Work to complete:
Are you able to retype all the records below exactly?

Data for the task:
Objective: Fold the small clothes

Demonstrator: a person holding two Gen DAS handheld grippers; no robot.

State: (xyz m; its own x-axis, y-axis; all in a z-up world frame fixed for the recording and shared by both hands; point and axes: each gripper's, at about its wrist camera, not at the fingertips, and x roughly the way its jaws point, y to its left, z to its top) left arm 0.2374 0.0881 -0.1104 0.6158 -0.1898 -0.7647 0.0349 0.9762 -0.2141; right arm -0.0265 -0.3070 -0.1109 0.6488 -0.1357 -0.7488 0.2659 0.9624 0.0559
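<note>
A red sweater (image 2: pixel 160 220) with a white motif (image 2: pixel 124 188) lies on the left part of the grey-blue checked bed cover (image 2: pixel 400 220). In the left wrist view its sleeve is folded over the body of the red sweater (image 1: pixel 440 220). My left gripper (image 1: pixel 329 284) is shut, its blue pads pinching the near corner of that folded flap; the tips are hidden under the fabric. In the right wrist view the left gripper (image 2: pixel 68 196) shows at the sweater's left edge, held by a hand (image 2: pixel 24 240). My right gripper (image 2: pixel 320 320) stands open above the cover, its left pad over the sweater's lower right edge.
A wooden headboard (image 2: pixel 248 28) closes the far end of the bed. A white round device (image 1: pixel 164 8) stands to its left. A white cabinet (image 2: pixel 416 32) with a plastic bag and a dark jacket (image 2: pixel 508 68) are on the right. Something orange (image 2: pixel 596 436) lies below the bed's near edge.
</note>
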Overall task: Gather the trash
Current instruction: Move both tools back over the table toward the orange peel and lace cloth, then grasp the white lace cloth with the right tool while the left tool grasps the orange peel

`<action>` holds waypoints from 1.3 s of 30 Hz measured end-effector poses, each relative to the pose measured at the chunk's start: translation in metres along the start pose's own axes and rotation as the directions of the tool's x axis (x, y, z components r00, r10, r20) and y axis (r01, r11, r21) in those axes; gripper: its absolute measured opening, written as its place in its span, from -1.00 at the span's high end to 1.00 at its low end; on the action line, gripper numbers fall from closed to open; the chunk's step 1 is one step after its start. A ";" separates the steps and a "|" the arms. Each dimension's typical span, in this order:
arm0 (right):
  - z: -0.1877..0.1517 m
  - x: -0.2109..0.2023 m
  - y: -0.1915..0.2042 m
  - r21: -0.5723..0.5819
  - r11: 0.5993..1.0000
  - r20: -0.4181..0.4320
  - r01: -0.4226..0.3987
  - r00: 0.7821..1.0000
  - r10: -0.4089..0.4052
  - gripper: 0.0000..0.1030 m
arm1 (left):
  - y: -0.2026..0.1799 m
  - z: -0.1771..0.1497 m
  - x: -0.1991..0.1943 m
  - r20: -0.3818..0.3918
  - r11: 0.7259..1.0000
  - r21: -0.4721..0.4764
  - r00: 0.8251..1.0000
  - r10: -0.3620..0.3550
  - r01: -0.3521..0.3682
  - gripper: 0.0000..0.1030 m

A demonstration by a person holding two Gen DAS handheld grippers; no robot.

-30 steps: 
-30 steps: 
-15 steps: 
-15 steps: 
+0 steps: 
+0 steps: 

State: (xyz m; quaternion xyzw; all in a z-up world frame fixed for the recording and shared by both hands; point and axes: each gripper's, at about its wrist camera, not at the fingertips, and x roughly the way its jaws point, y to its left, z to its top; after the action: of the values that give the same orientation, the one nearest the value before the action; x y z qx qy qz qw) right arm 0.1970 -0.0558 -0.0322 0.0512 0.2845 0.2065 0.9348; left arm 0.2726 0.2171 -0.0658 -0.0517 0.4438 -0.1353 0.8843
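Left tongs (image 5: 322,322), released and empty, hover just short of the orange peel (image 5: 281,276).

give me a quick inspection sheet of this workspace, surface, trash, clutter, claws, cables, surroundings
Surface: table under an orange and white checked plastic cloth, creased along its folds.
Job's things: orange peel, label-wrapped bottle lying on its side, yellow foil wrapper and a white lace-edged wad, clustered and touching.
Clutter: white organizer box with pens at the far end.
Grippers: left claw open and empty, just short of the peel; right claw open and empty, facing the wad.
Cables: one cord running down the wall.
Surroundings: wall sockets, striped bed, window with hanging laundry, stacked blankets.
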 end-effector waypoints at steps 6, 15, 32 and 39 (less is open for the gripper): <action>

Solution:
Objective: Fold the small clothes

Demonstrator: a person holding two Gen DAS handheld grippers; no robot.

State: (xyz m; its own x-axis, y-axis; all in a z-up world frame fixed for the recording and shared by both hands; point and axes: each gripper's, at about its wrist camera, not at the fingertips, and x roughly the way its jaws point, y to its left, z to its top) left arm 0.2374 0.0881 -0.1104 0.6158 -0.1898 -0.7647 0.0349 0.9762 -0.2141; right arm -0.0265 -0.3070 -0.1109 0.6488 -0.1357 -0.7488 0.2659 0.9624 0.0559
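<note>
A red sweater (image 2: pixel 160 220) with a white motif (image 2: pixel 124 188) lies on the left part of the grey-blue checked bed cover (image 2: pixel 400 220). In the left wrist view its sleeve is folded over the body of the red sweater (image 1: pixel 440 220). My left gripper (image 1: pixel 329 284) is shut, its blue pads pinching the near corner of that folded flap; the tips are hidden under the fabric. In the right wrist view the left gripper (image 2: pixel 68 196) shows at the sweater's left edge, held by a hand (image 2: pixel 24 240). My right gripper (image 2: pixel 320 320) stands open above the cover, its left pad over the sweater's lower right edge.
A wooden headboard (image 2: pixel 248 28) closes the far end of the bed. A white round device (image 1: pixel 164 8) stands to its left. A white cabinet (image 2: pixel 416 32) with a plastic bag and a dark jacket (image 2: pixel 508 68) are on the right. Something orange (image 2: pixel 596 436) lies below the bed's near edge.
</note>
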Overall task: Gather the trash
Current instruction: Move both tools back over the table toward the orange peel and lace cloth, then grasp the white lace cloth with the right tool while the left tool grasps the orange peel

`<action>` holds waypoints from 1.3 s of 30 Hz measured end-effector poses, each relative to the pose measured at the chunk's start: translation in metres along the start pose's own axes and rotation as the directions of the tool's x axis (x, y, z components r00, r10, r20) and y axis (r01, r11, r21) in those axes; gripper: its absolute measured opening, written as its place in its span, from -1.00 at the span's high end to 1.00 at its low end; on the action line, gripper numbers fall from closed to open; the chunk's step 1 is one step after its start. A ";" separates the steps and a "|" the arms. Each dimension's typical span, in this order:
arm0 (right):
  - z: -0.1877..0.1517 m
  - x: -0.2109..0.2023 m
  - y: -0.1915..0.2042 m
  - r21: -0.5723..0.5819
  - r11: 0.5993..1.0000
  - r20: -0.4181..0.4320
  - r01: -0.4226..0.3987
  - r00: 0.7821..1.0000
  - r10: -0.4089..0.4052
  - gripper: 0.0000..0.1030 m
arm1 (left):
  - y: -0.2026..0.1799 m
  - z: -0.1771..0.1497 m
  - x: -0.1991..0.1943 m
  - r20: -0.3818..0.3918
  - r11: 0.7259..1.0000
  - r21: -0.4721..0.4764
  - r00: 0.8251..1.0000
  - r10: -0.3620..0.3550
  - r01: -0.3521..0.3682
  - gripper: 0.0000..0.1030 m

A demonstration by a person holding two Gen DAS handheld grippers; no robot.

-30 steps: 
-30 steps: 
-15 steps: 
-15 steps: 
+0 steps: 
+0 steps: 

State: (xyz m; quaternion xyzw; all in a z-up world frame fixed for the recording and shared by both hands; point and axes: each gripper's, at about its wrist camera, not at the fingertips, and x roughly the way its jaws point, y to its left, z to its top; after the action: of the values that give the same orientation, the one nearest the value before the action; x y z qx qy qz qw) right arm 0.1970 -0.0558 -0.0322 0.0512 0.2845 0.2065 0.9348; left arm 0.2726 0.2171 -0.0658 -0.0517 0.4438 -0.1353 0.8843
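Left tongs (image 5: 322,322), released and empty, hover just short of the orange peel (image 5: 281,276).

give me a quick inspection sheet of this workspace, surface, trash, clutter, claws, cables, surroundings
Surface: table under an orange and white checked plastic cloth, creased along its folds.
Job's things: orange peel, label-wrapped bottle lying on its side, yellow foil wrapper and a white lace-edged wad, clustered and touching.
Clutter: white organizer box with pens at the far end.
Grippers: left claw open and empty, just short of the peel; right claw open and empty, facing the wad.
Cables: one cord running down the wall.
Surroundings: wall sockets, striped bed, window with hanging laundry, stacked blankets.
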 end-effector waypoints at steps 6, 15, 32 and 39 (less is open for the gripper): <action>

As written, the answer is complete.